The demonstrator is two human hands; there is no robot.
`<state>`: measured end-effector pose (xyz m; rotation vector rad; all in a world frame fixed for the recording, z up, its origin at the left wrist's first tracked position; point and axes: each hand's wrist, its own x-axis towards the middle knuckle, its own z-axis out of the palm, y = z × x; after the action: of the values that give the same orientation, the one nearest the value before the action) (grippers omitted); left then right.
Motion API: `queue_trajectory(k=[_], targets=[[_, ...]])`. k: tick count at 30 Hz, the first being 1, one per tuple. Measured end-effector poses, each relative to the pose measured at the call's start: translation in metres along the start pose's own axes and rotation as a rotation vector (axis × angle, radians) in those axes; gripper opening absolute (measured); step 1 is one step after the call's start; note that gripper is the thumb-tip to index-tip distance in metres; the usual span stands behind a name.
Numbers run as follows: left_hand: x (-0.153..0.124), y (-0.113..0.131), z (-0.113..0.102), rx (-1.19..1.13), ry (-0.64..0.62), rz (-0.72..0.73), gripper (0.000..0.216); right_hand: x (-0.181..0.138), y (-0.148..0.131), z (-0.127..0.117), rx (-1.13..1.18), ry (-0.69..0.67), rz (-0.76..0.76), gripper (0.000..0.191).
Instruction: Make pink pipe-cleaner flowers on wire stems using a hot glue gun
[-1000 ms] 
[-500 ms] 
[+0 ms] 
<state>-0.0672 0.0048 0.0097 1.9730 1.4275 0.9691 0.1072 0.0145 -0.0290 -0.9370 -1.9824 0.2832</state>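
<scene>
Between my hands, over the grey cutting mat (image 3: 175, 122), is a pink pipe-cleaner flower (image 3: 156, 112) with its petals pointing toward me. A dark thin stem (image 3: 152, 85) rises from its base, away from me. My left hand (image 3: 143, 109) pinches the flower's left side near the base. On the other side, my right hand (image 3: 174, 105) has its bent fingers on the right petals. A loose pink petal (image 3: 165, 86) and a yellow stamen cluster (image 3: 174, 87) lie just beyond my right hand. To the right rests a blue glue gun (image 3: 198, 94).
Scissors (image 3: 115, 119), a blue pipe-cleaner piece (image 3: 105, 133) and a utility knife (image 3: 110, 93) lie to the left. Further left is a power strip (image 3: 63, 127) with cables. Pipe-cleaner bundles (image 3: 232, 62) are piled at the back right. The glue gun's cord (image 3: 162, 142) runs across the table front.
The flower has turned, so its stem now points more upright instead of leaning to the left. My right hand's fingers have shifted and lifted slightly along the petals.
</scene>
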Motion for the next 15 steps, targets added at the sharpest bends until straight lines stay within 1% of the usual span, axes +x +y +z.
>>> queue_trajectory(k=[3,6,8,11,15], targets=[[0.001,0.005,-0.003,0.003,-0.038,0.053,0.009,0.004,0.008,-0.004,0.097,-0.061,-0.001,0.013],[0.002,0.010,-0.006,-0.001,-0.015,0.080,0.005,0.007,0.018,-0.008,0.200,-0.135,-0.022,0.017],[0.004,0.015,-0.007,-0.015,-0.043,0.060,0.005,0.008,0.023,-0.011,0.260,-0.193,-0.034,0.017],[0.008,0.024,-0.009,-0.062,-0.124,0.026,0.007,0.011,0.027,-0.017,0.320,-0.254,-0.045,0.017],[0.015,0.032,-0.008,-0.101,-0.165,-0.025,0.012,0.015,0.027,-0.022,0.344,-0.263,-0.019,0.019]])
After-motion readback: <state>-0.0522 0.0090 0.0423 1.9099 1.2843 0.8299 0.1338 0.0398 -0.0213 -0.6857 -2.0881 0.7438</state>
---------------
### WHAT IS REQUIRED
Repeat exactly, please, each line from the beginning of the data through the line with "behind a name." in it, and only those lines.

### EXERCISE OUTPUT
The demonstrator is two human hands; there is no robot.
`<state>`: measured end-effector pose (xyz m; rotation vector rad; all in a world frame fixed for the recording, z up, its origin at the left wrist's first tracked position; point and axes: each hand's wrist, its own x-axis towards the middle knuckle, its own z-axis out of the palm, y = z × x; after the action: of the values that give the same orientation, the one nearest the value before the action) (grippers omitted); left then right.
Motion API: `queue_trajectory(k=[_], targets=[[_, ...]])`. k: tick count at 30 Hz, the first being 1, one per tuple. Measured end-effector poses, each relative to the pose measured at the call's start: translation in metres along the start pose's own axes and rotation as a rotation vector (axis × angle, radians) in those axes; gripper opening absolute (measured); step 1 is one step after the call's start; note that gripper is the thumb-tip to index-tip distance in metres; the usual span stands behind a name.

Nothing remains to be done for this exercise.